> [TASK TO CARRY OUT]:
Repeat exactly, and only, the lines of the entries below from the one with "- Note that" through the one with "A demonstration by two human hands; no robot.", both ends included.

> [DATA RECORDS]:

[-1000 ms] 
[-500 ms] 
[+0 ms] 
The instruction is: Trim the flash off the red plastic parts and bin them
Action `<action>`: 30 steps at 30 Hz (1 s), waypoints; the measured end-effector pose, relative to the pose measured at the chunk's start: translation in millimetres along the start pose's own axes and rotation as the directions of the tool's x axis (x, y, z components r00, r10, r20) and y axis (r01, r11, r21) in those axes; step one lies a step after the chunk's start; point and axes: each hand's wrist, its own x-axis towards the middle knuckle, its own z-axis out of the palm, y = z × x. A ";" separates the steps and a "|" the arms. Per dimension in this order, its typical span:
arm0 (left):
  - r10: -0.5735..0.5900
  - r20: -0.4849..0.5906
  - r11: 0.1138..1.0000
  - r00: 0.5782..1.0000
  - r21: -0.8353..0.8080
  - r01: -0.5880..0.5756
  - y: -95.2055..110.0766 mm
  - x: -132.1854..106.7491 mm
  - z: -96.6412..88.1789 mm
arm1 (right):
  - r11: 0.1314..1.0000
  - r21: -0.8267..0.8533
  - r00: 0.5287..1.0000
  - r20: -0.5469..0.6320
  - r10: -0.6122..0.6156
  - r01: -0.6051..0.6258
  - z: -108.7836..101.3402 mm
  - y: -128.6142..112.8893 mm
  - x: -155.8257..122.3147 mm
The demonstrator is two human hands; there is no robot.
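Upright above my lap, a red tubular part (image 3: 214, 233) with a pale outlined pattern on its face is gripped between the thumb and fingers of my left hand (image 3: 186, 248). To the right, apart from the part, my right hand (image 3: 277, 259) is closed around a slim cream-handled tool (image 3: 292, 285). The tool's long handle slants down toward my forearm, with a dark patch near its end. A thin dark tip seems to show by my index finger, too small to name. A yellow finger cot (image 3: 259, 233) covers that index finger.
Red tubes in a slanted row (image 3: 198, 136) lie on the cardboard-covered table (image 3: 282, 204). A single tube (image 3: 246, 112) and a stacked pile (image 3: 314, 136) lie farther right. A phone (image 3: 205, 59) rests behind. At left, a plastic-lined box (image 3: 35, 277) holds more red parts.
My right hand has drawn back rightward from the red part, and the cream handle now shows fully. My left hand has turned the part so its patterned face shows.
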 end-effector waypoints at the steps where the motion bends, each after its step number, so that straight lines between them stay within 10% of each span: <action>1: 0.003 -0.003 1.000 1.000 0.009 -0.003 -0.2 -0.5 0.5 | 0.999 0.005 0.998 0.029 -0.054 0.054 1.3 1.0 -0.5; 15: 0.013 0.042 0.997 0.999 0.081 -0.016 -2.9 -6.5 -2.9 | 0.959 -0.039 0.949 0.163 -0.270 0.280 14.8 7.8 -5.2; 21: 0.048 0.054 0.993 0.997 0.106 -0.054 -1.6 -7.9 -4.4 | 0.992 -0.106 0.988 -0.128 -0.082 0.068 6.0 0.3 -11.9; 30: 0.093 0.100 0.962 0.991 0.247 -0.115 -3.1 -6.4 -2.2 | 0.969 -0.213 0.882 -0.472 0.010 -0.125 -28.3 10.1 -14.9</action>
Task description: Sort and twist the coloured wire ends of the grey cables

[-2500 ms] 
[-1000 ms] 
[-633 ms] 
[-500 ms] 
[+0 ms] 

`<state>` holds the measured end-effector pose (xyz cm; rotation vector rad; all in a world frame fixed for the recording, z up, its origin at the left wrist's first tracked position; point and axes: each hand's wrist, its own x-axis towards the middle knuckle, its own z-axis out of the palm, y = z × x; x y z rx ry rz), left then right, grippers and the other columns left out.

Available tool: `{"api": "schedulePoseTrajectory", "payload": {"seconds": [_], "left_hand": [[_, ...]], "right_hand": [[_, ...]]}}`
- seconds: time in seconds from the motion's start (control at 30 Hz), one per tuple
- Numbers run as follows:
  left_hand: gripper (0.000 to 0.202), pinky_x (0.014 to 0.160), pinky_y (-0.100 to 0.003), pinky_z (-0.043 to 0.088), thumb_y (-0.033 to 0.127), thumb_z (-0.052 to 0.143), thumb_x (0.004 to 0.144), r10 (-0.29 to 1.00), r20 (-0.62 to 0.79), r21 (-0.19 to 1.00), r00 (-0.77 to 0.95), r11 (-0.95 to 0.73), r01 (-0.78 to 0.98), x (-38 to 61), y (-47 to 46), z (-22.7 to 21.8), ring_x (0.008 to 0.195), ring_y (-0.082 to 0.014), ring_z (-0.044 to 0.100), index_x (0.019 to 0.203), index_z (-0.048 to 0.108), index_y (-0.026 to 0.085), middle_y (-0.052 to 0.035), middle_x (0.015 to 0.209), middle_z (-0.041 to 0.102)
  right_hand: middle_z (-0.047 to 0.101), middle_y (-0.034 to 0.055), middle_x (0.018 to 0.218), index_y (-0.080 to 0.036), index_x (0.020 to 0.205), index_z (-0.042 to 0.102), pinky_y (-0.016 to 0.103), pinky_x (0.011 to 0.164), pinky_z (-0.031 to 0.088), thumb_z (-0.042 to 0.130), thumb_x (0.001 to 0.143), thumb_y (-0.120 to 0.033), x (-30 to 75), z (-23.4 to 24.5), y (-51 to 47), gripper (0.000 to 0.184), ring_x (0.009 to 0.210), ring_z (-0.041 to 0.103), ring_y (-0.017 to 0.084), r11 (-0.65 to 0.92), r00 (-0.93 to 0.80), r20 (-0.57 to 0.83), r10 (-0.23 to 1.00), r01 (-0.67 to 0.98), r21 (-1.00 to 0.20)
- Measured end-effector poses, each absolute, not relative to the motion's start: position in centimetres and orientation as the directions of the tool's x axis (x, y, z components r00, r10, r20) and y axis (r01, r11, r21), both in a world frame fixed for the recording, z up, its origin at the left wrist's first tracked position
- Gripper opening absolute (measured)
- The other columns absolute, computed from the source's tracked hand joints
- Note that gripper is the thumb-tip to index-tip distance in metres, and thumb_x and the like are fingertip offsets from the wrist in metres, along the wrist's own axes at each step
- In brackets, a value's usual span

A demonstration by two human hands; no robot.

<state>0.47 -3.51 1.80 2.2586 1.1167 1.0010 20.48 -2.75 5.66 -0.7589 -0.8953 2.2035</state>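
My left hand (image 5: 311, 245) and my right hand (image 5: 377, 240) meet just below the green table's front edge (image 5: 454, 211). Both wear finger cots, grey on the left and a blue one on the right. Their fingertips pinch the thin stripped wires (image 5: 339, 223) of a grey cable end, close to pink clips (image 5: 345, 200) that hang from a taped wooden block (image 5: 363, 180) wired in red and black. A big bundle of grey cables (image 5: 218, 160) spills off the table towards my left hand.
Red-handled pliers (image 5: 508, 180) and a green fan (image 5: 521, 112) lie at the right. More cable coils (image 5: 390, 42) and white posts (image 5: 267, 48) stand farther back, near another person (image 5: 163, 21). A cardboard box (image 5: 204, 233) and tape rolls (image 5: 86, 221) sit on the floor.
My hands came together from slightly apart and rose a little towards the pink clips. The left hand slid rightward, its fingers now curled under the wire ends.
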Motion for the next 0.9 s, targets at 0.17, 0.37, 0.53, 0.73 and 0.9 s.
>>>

> [ANSWER TO THE PROBLEM]:
- Note that gripper is the thumb-tip to index-tip distance in metres, and thumb_x and the like are fingertip offsets from the wrist in metres, along the wrist's own axes at each step
- In brackets, a value's usual span

A demonstration by two human hands; no robot.

This exercise is done.